We live in St. Augustine Florida, just south of JAX. Our Property taxes have been constant at ~$5,800 for the last 12 years we have been here. Home is worth ~$800k. We are Homesteaded and it is not a second home. Second homes do not have the same property tax caps.

If we moved in Florida, we have property tax Portability protection for 2 years after the sale of our home. and of course no state income tax.
 
I'm not sure where to notion of if someone bought their home long ago and can no longer afford the property taxes because the home had appreciated so they deserve a property tax break comes from. Where did this inalienable right to continue to live on a home that you can no longer afford come from?

I wonder how many of these people getting big homestead property tax breaks could really afford to pay full freight and are just getting an unjustified freebie. That why I prefer property tax relief based on income if society feels compelled to provide property tax relief at all.
 
I agree 100% Timing is everything.
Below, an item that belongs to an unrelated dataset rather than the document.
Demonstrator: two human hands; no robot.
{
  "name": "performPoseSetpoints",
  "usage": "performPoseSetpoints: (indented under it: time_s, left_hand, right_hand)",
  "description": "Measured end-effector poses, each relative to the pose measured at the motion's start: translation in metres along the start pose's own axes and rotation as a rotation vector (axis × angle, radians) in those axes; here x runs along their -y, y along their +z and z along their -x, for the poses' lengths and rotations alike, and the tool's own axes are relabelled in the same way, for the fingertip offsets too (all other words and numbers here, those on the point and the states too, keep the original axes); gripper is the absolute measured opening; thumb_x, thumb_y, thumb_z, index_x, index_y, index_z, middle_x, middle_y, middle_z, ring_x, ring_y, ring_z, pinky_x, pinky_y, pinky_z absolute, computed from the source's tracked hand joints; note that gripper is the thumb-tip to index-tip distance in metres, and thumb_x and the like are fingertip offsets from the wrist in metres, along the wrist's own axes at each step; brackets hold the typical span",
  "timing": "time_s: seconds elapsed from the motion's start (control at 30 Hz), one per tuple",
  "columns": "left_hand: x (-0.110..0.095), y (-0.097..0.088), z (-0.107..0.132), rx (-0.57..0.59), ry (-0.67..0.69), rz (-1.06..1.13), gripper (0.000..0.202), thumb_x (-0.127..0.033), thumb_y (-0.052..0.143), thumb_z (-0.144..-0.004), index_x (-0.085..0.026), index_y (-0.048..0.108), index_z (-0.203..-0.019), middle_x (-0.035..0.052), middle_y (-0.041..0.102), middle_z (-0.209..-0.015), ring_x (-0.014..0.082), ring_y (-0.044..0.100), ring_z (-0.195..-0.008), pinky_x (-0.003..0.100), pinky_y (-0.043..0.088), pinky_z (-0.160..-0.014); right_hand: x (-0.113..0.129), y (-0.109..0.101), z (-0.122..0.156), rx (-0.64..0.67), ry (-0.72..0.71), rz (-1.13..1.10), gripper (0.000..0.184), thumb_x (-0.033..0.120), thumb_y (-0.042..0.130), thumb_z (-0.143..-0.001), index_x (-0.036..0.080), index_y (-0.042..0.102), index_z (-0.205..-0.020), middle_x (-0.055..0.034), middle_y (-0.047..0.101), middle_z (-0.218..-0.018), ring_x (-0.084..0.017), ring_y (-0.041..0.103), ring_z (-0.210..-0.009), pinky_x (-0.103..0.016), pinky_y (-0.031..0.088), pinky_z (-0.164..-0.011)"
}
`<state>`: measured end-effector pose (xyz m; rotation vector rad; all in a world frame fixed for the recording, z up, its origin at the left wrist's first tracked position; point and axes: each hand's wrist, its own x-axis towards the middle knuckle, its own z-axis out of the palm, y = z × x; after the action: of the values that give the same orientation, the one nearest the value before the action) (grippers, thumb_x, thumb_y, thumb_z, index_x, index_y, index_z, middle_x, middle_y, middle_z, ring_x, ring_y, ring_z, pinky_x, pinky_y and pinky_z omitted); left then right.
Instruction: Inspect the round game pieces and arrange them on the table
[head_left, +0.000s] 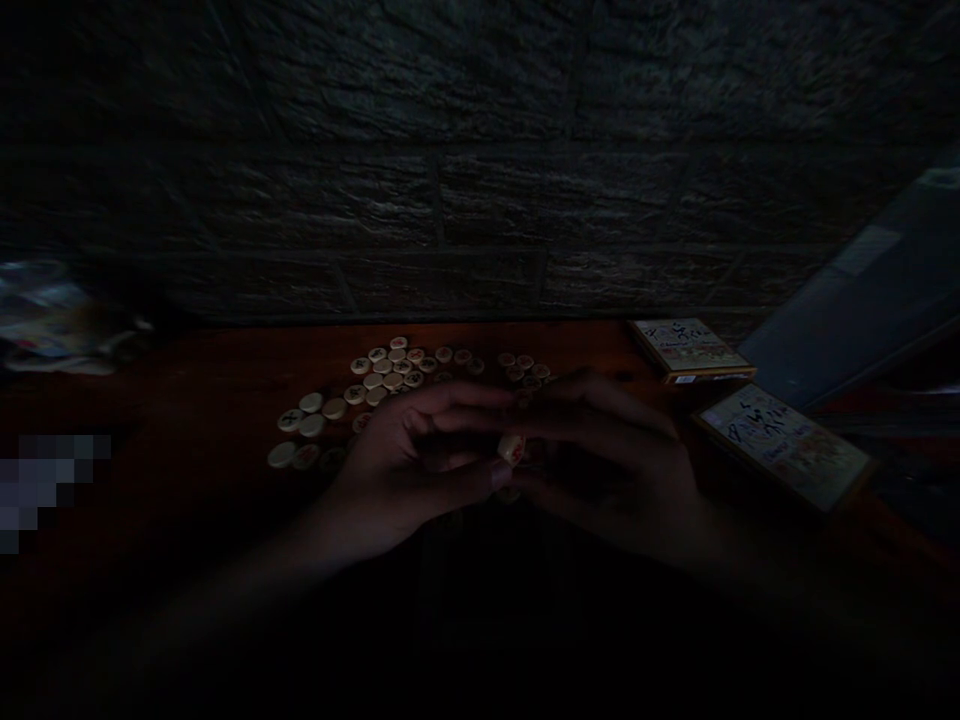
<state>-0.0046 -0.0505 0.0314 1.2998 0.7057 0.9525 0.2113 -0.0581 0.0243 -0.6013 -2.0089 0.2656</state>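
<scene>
The scene is very dark. My left hand [409,460] and my right hand [607,460] meet over a dark wooden table [195,400], fingertips touching. Between them sits a small round pale game piece [511,448] with a red mark, pinched by fingers of both hands. Behind the hands lie several pale round pieces [390,375] scattered on the table, some with black marks, some with red. A few more pieces [304,430] lie to the left of my left hand.
Two flat printed box halves lie at the right, one near the wall [690,350] and one closer [784,445]. A dark brick wall [480,200] rises behind the table. Crumpled pale wrapping [52,320] lies at far left.
</scene>
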Motion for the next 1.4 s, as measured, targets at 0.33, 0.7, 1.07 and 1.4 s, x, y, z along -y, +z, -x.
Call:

In a growing economy, those young people paying more now, will pay less in the future than people who buy-in later. If everyone pays the same rate of taxes, those young people making more money just wind up pricing the older retired people who bought when the property was cheap, out of their homes. What's fair about that?

The only fair way to assess property taxes is to have everyone pay the same rate. If you can't afford to live there and pay the same as your neighbors then you have the choice to move somewhere more affordable.